Required action
Take the entries below and reproduce exactly the portion that begins at the line containing "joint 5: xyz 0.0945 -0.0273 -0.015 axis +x" and ends at the line containing "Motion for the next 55", keeping both ends, dropping pictures, and adding nothing else.

(Dataset excerpts)
*** Begin section ***

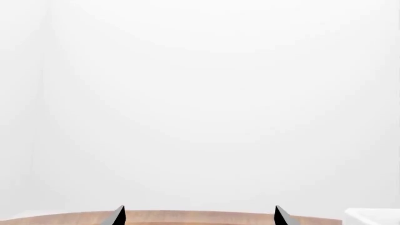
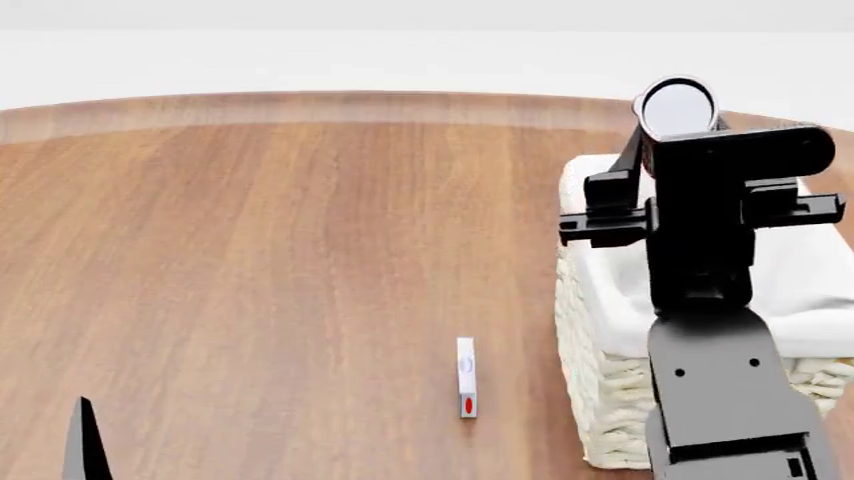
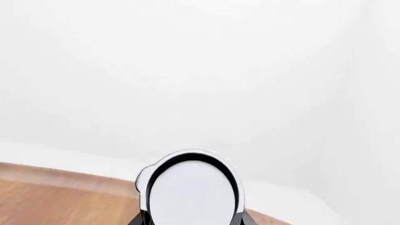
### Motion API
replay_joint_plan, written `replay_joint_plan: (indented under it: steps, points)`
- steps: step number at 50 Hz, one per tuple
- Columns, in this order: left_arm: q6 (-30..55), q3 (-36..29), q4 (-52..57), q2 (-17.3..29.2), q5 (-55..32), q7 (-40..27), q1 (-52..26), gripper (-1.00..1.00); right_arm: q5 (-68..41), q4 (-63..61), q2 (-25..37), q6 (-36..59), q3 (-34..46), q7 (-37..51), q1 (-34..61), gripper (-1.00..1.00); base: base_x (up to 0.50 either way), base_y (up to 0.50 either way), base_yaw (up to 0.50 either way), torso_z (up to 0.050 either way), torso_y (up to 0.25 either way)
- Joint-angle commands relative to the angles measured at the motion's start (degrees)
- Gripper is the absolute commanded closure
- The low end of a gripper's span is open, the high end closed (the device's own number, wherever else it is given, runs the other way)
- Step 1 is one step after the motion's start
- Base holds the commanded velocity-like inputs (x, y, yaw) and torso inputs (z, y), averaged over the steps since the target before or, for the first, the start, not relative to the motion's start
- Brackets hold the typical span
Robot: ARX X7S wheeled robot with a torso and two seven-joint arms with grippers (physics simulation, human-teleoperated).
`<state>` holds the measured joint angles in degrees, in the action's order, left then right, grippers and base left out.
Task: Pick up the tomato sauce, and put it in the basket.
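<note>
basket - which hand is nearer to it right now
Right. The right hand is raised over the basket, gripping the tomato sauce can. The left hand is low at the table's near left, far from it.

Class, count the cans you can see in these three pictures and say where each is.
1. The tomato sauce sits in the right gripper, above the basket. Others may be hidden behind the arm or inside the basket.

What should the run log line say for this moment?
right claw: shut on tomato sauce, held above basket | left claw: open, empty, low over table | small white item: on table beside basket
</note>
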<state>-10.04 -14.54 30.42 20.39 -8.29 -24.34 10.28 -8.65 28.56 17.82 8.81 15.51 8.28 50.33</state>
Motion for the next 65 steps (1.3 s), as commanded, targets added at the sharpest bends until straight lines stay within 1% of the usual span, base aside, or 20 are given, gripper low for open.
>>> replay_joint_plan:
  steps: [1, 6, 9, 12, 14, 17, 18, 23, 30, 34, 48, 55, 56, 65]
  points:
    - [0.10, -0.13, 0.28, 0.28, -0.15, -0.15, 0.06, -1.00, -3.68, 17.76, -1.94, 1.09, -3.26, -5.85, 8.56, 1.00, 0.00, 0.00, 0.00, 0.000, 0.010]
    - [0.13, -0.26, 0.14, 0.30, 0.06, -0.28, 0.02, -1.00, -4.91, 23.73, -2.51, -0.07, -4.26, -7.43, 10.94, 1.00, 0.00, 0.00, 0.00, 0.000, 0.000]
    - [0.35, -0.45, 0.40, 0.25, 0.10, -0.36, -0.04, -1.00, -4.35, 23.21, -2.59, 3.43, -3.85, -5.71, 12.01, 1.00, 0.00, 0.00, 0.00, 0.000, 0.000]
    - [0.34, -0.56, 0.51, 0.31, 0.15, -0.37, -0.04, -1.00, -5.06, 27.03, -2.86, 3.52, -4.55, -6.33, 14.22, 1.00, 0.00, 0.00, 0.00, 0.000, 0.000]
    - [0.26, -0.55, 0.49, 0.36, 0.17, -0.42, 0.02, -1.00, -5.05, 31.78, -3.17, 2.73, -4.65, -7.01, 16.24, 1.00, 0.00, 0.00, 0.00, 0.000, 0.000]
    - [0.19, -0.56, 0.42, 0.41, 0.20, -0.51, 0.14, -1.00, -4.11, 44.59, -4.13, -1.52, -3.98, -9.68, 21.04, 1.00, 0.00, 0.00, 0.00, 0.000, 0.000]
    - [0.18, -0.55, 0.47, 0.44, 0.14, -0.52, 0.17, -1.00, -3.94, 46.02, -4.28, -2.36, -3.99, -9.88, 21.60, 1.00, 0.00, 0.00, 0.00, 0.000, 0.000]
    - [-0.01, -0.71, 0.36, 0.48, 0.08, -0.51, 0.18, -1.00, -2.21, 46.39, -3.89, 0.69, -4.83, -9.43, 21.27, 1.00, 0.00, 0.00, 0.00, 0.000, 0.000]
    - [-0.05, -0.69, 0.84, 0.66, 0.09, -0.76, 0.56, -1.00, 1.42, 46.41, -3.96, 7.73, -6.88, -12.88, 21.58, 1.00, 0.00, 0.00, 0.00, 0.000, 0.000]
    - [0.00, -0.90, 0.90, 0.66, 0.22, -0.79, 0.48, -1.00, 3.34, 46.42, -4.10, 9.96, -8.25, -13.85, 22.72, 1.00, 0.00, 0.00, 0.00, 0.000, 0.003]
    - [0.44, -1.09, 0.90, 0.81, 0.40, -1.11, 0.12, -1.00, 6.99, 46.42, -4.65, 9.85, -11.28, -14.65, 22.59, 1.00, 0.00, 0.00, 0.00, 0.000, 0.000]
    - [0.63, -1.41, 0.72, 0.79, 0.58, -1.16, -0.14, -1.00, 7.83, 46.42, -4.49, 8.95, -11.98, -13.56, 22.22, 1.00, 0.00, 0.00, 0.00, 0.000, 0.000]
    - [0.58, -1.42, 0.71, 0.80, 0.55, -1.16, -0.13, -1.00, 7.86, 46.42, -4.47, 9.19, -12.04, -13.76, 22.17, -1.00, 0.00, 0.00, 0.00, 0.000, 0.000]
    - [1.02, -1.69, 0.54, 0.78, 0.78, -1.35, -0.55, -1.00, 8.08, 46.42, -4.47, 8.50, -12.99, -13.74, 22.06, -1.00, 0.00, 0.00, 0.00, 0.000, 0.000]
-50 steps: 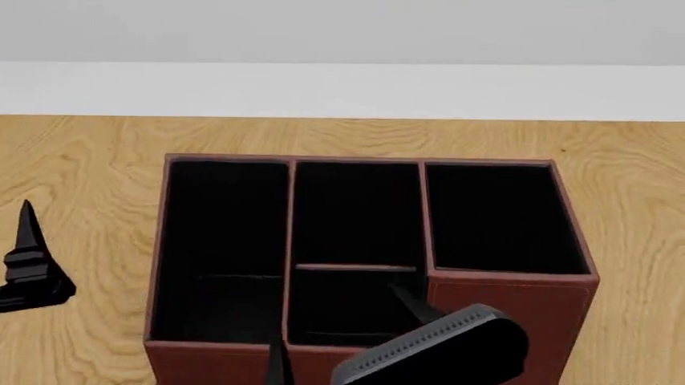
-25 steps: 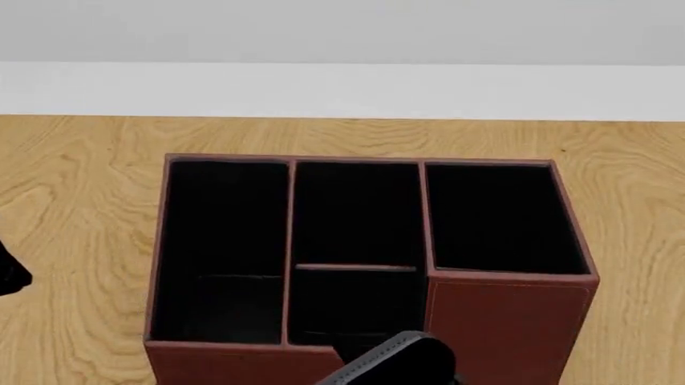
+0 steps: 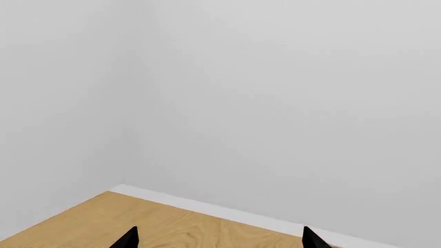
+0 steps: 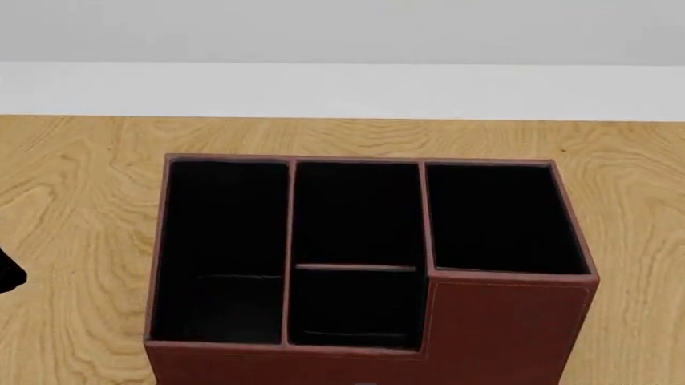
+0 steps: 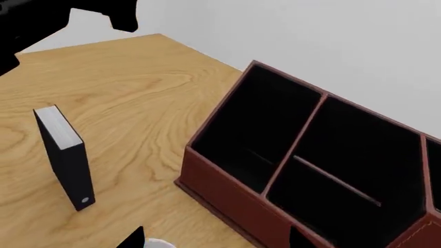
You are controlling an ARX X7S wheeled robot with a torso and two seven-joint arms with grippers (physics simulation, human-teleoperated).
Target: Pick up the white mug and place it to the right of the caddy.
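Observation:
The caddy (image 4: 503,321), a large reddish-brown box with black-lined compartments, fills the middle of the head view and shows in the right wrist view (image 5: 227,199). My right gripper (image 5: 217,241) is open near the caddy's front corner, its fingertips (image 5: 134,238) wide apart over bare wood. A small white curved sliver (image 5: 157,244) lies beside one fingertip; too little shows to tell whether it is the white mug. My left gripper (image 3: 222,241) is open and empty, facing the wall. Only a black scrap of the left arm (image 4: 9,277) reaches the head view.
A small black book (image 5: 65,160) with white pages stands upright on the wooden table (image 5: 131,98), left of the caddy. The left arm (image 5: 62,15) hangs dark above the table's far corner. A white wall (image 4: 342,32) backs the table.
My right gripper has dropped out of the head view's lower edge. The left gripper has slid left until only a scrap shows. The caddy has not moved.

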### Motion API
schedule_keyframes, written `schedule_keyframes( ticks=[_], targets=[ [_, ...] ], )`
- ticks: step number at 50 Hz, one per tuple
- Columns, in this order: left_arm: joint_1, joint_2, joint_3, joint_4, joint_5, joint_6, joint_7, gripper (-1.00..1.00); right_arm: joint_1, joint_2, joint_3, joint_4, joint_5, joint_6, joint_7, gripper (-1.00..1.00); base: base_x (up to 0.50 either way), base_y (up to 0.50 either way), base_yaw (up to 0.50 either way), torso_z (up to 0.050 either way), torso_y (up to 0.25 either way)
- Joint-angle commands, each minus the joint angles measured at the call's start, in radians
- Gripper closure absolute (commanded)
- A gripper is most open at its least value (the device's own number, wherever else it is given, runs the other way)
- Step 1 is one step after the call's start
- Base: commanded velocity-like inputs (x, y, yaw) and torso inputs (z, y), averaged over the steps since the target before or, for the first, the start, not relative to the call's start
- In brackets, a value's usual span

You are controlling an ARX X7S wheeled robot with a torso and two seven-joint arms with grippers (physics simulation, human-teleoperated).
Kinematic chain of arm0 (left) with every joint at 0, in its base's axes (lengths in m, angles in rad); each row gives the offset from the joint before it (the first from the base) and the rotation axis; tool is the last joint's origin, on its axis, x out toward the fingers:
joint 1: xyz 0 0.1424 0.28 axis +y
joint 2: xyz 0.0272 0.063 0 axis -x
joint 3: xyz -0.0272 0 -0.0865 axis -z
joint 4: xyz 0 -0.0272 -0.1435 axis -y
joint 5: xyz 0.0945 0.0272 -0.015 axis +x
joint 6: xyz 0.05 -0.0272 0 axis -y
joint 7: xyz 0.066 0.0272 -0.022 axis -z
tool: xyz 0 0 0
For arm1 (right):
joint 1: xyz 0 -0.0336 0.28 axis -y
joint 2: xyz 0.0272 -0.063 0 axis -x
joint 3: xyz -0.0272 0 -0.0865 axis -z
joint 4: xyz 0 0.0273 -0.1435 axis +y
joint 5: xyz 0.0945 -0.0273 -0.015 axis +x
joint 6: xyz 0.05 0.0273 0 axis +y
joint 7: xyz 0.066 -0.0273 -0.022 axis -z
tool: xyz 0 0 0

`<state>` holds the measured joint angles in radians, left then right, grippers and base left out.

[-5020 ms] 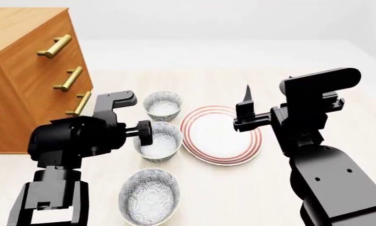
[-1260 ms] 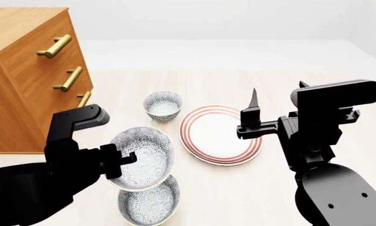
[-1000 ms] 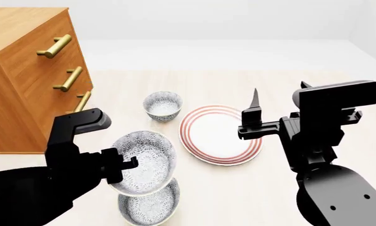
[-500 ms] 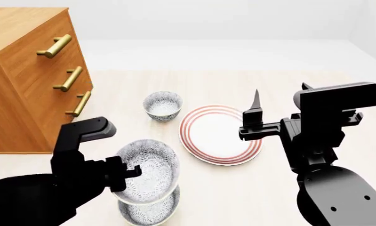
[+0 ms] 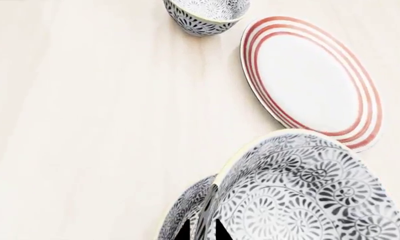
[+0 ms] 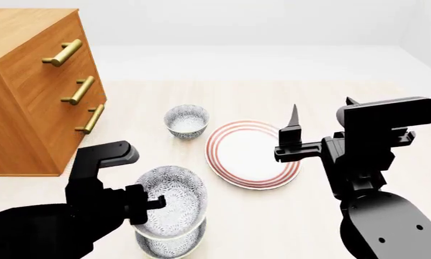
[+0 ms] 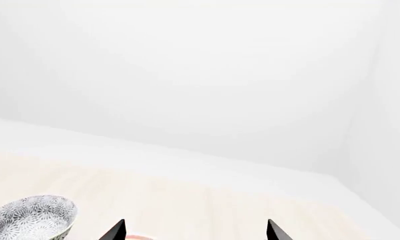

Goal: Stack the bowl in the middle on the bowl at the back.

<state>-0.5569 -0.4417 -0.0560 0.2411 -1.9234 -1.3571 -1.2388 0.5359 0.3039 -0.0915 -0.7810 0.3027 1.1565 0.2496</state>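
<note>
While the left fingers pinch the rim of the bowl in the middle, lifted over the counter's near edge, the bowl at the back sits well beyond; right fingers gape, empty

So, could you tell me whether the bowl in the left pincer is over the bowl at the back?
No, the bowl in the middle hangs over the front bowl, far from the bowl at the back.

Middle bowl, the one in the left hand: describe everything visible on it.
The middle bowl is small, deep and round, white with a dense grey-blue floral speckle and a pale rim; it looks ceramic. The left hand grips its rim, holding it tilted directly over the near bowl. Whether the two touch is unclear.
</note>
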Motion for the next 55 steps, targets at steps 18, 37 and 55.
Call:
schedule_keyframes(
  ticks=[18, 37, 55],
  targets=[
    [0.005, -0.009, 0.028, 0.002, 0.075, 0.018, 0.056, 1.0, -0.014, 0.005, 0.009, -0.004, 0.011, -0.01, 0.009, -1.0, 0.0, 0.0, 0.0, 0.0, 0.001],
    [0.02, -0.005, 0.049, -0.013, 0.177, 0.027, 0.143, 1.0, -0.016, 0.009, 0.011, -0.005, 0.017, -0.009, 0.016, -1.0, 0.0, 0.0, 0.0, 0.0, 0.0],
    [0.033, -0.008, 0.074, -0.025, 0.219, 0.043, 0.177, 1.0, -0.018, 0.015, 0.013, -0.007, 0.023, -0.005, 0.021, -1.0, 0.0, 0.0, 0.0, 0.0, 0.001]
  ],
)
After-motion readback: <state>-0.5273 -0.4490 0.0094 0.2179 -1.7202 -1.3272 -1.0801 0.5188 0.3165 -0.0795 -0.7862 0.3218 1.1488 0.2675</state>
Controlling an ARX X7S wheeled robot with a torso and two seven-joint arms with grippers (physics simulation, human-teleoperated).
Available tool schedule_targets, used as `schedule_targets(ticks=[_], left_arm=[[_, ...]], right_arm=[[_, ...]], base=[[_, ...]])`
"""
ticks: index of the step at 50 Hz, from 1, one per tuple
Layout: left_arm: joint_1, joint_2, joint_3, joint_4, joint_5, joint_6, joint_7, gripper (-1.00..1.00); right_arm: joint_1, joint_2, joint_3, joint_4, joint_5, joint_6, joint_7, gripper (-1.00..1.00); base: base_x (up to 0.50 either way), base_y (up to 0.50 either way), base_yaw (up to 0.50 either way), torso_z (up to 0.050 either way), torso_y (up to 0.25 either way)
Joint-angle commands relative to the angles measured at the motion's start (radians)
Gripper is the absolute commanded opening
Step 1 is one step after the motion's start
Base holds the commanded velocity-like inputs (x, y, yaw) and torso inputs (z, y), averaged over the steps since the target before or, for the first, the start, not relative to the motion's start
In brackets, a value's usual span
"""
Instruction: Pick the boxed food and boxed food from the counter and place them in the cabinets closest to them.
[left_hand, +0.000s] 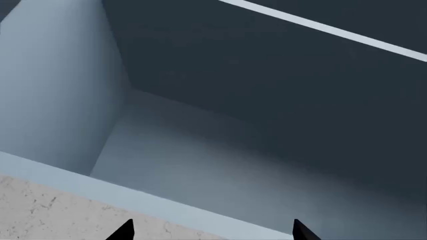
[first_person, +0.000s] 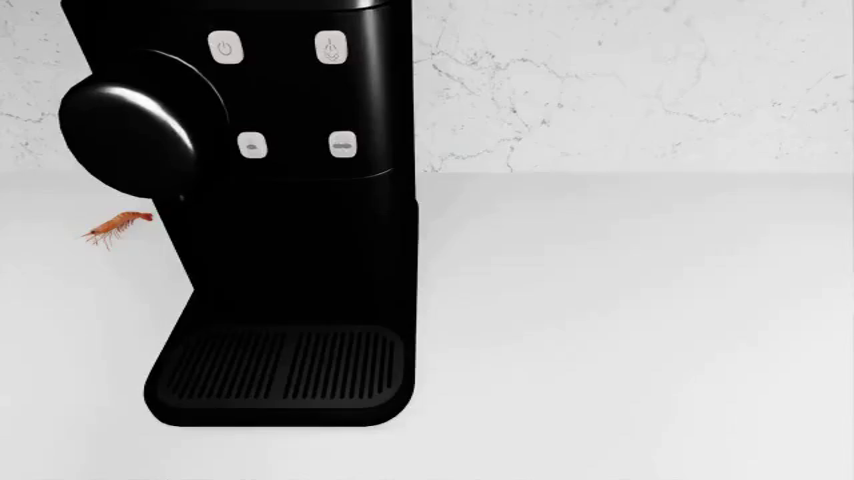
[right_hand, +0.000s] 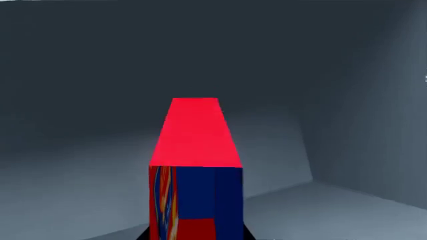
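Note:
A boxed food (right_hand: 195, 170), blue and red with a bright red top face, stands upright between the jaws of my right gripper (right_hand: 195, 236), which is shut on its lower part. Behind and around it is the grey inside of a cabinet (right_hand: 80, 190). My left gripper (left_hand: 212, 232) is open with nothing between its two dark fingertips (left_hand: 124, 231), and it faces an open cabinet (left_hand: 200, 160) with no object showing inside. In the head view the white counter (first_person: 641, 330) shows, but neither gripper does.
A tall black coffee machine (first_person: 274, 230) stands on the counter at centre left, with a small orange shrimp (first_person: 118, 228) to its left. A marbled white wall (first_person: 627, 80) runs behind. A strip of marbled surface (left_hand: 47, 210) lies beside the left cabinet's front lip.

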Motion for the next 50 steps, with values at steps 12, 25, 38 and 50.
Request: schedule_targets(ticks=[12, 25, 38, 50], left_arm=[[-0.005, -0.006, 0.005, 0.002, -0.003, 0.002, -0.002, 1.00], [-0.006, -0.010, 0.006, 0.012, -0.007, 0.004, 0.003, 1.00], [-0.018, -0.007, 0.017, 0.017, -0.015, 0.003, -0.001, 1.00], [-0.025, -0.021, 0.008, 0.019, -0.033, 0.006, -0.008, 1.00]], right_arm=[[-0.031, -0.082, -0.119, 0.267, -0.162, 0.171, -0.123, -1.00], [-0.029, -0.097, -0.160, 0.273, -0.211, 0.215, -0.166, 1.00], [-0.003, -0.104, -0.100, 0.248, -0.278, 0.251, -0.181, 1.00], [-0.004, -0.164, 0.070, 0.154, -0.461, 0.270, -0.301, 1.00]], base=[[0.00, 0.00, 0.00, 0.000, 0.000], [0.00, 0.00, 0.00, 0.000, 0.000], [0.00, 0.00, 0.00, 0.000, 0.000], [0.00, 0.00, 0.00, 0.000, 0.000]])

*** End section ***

Final answer
joint 5: xyz 0.0945 -0.0273 -0.015 axis +x
joint 6: xyz 0.05 0.0273 0 axis +y
joint 7: xyz 0.066 -0.0273 -0.022 axis -z
tool: xyz 0 0 0

`<state>` holds the measured joint angles in radians, left then right, grippers and base left out.

[-5020 ms] 
[-1260 ms] 
[-1000 ms] 
[-500 ms] 
[+0 ms] 
[+0 ms] 
[+0 ms] 

Goal: Stack the bowl in the middle on the bowl at the back.

<state>-0.5569 -0.4417 -0.0560 0.2411 -1.9234 -1.3571 -1.2388 0.5359 0.3039 -0.0915 -0.7810 0.3027 1.1565 0.2496</state>
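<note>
While the left fingers pinch the rim of the bowl in the middle, lifted over the counter's near edge, the bowl at the back sits well beyond; right fingers gape, empty

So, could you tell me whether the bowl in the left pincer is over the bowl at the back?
No, the bowl in the middle hangs over the front bowl, far from the bowl at the back.

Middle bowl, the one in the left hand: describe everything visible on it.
The middle bowl is small, deep and round, white with a dense grey-blue floral speckle and a pale rim; it looks ceramic. The left hand grips its rim, holding it tilted directly over the near bowl. Whether the two touch is unclear.
</note>
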Motion for the next 55 steps, targets at steps 18, 37 and 55.

Fully answered, the exercise is complete.